Within reason, however, people can expect certain things to happen or not to happen based on what they know, and can discuss probabilities. Indeed, I may have a problem with likelihood because even when something is really likely to happen doesn’t make it a fact. And I dislike it when people regard the existence of the multiverse, the existence of aliens, the future conquest of space by mankind, or the future creation of conscious AI as facts rather than speculation. Who do you think these people tend to be?
When discussing atheism, it is probably unavoidable to talk about the nature of knowledge, justification, and the rationality of belief. This is exactly the reason why I have quoted that paragraph from the Internet Encyclopedia of Philosophy: The existence or non-existence of any non-observable entity in the world is not settled by any single argument or consideration. Every premise will be based upon other concepts and principles that themselves must be justified. So ultimately, the adequacy of atheism as an explanatory hypothesis about what is real will depend upon the overall coherence, internal consistency, empirical confirmation, and explanatory success of a whole worldview within which atheism is only one small part. The question of whether or not there is a God sprawls onto related issues and positions about biology, physics, metaphysics, explanation, philosophy of science, ethics, philosophy of language, and epistemology. The reasonableness of atheism depends upon the overall adequacy of a whole conceptual and explanatory description of the world.(my bolding)
I am entirely aware of the fact that everything I hold as true is a cultural construct and sometimes, in my internal forum, I try to imagine what my ‘truth’ would be like if I lived in a completely different social environment. But in the meantime I tend to stick to what we can rationally agree to be true in an effort that I hope will resemble the Socratic Method.
I never claimed atheists were perfect. All I really said was that simple math makes the idea of space colonization virtually impossible, and you haven’t acknowledged that.
Hey, I’m friendly too! So if you come from an atheist environment, why aren’t you citing your parents as examples of atheist culture? Did they tell you every Sunday morning “Sleep in champ, we don’t go to church?” Did you pray to nothing before dinner?
So you’re “speculating” about the atheist culture in which you were raised. Talk about an identity crisis…

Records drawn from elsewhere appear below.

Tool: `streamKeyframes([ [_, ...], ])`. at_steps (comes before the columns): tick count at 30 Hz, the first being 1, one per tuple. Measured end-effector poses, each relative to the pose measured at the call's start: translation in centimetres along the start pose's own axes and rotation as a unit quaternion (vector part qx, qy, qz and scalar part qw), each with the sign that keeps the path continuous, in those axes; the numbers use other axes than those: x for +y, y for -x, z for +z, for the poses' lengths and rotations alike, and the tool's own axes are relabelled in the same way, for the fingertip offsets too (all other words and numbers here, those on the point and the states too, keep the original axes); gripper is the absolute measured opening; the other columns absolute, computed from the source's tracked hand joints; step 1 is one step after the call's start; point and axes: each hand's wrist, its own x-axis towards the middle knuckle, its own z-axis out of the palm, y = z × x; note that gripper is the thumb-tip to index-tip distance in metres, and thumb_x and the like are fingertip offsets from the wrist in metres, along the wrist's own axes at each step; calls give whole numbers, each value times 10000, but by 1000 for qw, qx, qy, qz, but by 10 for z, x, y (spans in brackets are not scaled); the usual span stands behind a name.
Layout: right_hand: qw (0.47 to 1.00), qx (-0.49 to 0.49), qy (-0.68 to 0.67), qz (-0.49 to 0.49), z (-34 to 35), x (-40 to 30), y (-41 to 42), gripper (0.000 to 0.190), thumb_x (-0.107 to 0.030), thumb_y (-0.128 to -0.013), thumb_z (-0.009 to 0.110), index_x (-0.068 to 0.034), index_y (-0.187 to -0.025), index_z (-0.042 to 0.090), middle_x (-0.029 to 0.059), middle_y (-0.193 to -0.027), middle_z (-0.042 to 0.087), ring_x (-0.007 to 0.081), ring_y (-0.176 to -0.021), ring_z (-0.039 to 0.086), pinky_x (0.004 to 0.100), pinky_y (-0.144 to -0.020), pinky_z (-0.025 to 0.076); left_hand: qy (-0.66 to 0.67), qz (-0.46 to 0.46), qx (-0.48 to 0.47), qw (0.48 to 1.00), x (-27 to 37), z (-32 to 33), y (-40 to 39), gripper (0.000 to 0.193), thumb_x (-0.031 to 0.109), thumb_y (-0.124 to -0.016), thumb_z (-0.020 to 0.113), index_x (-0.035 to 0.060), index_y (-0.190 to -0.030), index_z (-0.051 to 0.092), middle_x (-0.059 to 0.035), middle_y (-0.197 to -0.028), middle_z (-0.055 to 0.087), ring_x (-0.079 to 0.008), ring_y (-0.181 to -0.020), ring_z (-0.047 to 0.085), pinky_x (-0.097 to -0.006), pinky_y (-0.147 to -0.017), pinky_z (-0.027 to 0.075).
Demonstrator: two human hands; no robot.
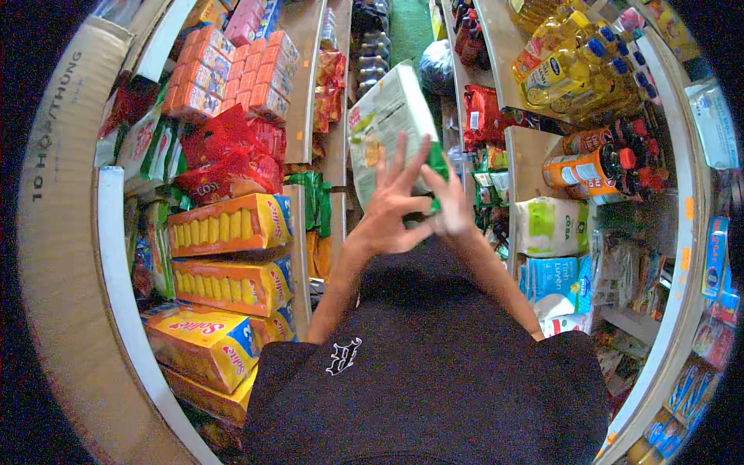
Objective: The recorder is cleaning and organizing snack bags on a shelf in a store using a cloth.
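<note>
A white and green plastic package (392, 110) is tilted in front of me, its printed face towards me and its green side at the right. My left hand (395, 209) lies over the lower part of it with several fingers spread, while the index finger and thumb bend towards the green edge. My right hand (453, 203), blurred, is at that green edge, close beside the left. Exactly where the fingertips grip is hidden. Both forearms reach forward from a dark shirt (430, 378) with a white emblem.
Shelves flank me closely. At left are Solite cake boxes (215, 225), red bags (232, 168) and orange cartons (197, 72). Cooking oil bottles (558, 75), sauce bottles (581, 168) and bagged goods (555, 226) are at right. A cardboard box (75, 244) borders the far left. Green flooring (410, 29) runs ahead.
</note>
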Motion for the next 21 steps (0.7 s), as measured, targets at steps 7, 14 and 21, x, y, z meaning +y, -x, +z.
streamKeyframes([
  [7,999,24,25,-19,-12,-27,-1,470,-58,-881,593,-28,-1325,441,52,-1111,601,146,-979,585,279,-866,462,149,-76,210,963,-25,-13,27,246,213,-822,603,70,-1011,670,-185,-1440,393,-351,-1350,344,-513,-1123,189],
  [14,975,20,216,-42,-29,-48,-1,383,-154,-880,645,-14,-1222,544,46,-1016,648,125,-902,598,257,-834,458,758,-214,312,531,-49,3,46,611,218,-853,636,32,-1367,362,-146,-1303,509,-305,-1229,481,-464,-1034,404],
  [21,966,149,196,-85,-30,-25,-9,318,-273,-912,634,-3,-1078,614,19,-926,654,93,-790,586,245,-730,467,604,-261,374,653,-31,16,16,602,118,-838,624,12,-1363,350,-151,-1288,501,-273,-1164,532,-401,-982,460],
])
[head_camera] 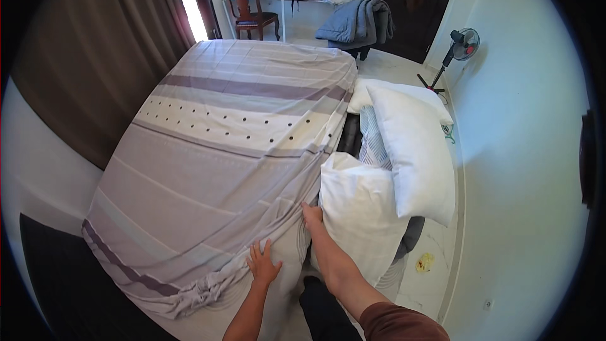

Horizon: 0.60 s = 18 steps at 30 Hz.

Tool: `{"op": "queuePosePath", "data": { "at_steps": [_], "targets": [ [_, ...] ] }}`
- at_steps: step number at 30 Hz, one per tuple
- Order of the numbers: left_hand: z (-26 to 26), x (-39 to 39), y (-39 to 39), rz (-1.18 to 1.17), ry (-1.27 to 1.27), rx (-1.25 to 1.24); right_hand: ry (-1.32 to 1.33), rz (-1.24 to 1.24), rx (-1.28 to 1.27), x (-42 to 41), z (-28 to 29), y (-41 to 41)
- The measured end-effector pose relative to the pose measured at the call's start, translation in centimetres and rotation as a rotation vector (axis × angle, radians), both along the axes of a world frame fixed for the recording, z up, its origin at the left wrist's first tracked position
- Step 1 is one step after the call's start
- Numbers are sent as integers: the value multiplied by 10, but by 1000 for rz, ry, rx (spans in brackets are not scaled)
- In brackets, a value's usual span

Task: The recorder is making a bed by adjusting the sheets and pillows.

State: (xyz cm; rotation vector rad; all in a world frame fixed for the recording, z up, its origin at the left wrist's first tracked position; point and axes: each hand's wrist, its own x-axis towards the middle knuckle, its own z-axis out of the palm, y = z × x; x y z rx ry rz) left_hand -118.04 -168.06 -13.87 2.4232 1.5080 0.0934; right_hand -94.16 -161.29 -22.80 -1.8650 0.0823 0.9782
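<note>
A striped, dotted bed sheet (189,170) covers most of a mattress (284,255), whose quilted corner shows below the sheet's bunched near edge. My right hand (312,214) grips the sheet's edge at the right side of the bed, beside a white pillow (360,208). Lower and to the left, my left hand (263,263) has its fingers spread at the bunched border of the sheet, with nothing gripped. Wrinkles run from the right side of the sheet towards both hands.
More white pillows (416,151) are piled right of the bed. Beyond stand a standing fan (464,45), a folded grey comforter (352,21) and a carved wooden chair (244,4). A dark headboard (71,284) is at lower left. A crumpled yellow wrapper (424,263) lies on the tiled floor.
</note>
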Motion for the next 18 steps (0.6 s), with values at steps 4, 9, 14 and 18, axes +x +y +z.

My fellow atheists, I think we maybe have this wrong. We apparently all have a shared atheist mythology because we don’t (as atheists) have to share any values or beliefs.
I think we have a Russell’s Paradox situation here. We (atheists) make up a social group with a shared culture of values and beliefs […] because we aren’t a social group with a shared culture of values and beliefs.
Which means we don’t make up a social group with a shared culture of values and beliefs. Did I miss a step here or drop the ball?
Meanwhile, populating exo-planets. There’s no rush. Or, if there is, we’re not going to make it. I vote for something more like Elysium or the Axiom* as more likely options.